Task prompt: Reproduce the material that follows, please, but only from its first line to the line containing "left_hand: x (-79", inclusive.

Supplied data:

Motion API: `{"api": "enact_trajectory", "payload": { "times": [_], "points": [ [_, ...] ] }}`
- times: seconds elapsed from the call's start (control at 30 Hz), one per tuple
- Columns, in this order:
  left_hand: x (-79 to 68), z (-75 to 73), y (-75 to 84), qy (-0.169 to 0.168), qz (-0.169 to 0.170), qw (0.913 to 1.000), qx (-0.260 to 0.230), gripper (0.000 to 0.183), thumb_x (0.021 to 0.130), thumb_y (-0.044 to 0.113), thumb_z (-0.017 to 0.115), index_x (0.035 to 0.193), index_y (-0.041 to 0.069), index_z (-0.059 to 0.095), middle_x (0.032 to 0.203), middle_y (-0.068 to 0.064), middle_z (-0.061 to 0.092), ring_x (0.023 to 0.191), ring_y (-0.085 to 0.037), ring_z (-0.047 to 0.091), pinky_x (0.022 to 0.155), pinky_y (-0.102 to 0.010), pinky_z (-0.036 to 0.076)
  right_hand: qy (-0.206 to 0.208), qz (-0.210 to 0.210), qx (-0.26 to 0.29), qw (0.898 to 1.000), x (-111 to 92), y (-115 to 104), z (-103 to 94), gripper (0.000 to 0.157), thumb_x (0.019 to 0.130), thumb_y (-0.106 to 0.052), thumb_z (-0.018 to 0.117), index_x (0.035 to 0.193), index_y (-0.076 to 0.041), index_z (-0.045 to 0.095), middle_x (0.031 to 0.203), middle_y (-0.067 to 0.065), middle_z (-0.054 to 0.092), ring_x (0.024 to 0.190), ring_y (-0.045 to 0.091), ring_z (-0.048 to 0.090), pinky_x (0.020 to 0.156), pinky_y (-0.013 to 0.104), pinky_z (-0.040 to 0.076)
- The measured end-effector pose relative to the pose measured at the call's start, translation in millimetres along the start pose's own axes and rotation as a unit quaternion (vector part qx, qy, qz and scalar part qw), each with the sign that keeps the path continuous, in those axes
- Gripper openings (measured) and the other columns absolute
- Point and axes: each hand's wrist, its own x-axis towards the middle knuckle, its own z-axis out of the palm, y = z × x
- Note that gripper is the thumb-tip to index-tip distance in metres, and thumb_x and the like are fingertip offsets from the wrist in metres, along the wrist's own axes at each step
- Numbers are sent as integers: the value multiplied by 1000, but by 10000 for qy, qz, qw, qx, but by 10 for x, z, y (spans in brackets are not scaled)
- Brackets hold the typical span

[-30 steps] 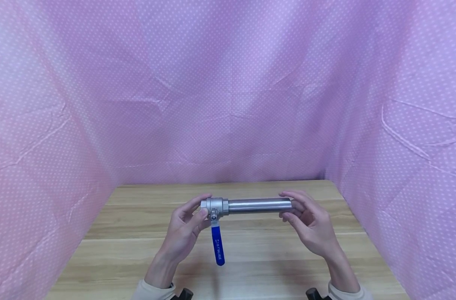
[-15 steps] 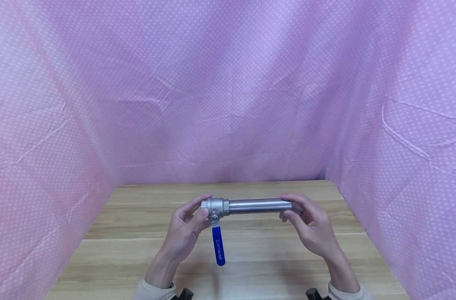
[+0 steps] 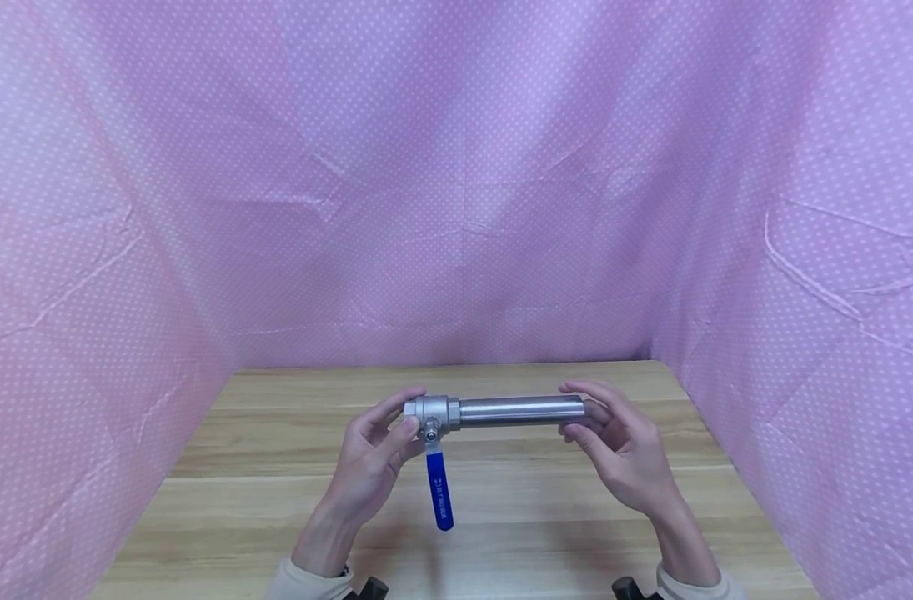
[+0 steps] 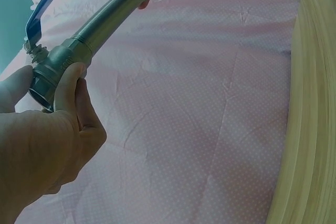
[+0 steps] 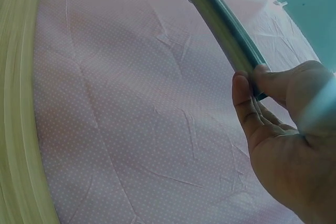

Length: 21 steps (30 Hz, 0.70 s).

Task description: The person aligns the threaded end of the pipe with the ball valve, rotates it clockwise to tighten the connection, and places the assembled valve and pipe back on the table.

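My left hand (image 3: pixel 369 462) grips the body of a metal ball valve (image 3: pixel 431 408) between thumb and fingers, in the head view at left of centre. The valve's blue lever handle (image 3: pixel 438 492) points down toward the near side. A smooth steel pipe (image 3: pixel 519 411) runs level to the right, its left end set in the valve's hex collar. At the pipe's free right end, my right hand (image 3: pixel 632 454) holds it between thumb and fingers; the right wrist view shows the thumb and a fingertip (image 5: pixel 241 80) on opposite sides of the pipe. Valve and pipe are held above the table.
Beneath the hands lies a light wood-grain table (image 3: pixel 276 442). Pink dotted cloth (image 3: pixel 456 208) hangs behind it and along both sides. Dark camera mounts (image 3: pixel 627 587) show near both wrists at the bottom edge.
The valve and pipe have shifted very slightly right, and the lever tip has moved a little right. My right forefinger dipped along the pipe half a second ago and is raised again now.
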Motion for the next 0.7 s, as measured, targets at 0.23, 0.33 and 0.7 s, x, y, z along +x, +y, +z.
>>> {"api": "enact_trajectory", "payload": {
  "times": [0.23,0.33,0.7],
  "points": [
    [3,6,2,35,-34,10000,-3,44,113,1,56,146,26,72,151,-5,55,125,-16,70,105,-26,68,21,-204,10,9998,13,-10,8,57,85,43,57,138,24,56,140,11,69,108,11,81,87,25,72],
    [4,8,3,19,-32,10000,4,44,113,1,56,145,26,72,150,-4,55,125,-16,69,105,-26,68,22,-186,-48,9998,4,3,4,56,86,43,58,138,23,57,139,10,70,106,9,80,85,23,71],
    [6,11,1,-4,-26,10000,17,43,113,1,56,145,26,72,148,-3,57,123,-15,69,103,-25,68,227,313,-855,9956,-19,-28,-7,49,92,34,62,138,16,63,115,-3,79,97,5,78,84,18,68]
  ]
}}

The answer:
Motion API: `{"api": "enact_trajectory", "payload": { "times": [_], "points": [ [_, ...] ] }}`
- times: seconds elapsed from the call's start (control at 30 Hz), one per tuple
- Columns, in this order:
  left_hand: x (-79 to 68), z (-75 to 73), y (-75 to 84), qy (-0.169 to 0.168), qz (-0.169 to 0.170), qw (0.913 to 1.000), qx (-0.260 to 0.230), gripper (0.000 to 0.183), thumb_x (0.021 to 0.130), thumb_y (-0.044 to 0.113), thumb_z (-0.017 to 0.115), index_x (0.035 to 0.193), index_y (-0.041 to 0.069), index_z (-0.059 to 0.095), middle_x (0.032 to 0.203), middle_y (-0.068 to 0.064), middle_z (-0.061 to 0.092), ring_x (0.023 to 0.191), ring_y (-0.085 to 0.037), ring_z (-0.047 to 0.091), pinky_x (0.022 to 0.155), pinky_y (-0.102 to 0.010), pinky_z (-0.036 to 0.076)

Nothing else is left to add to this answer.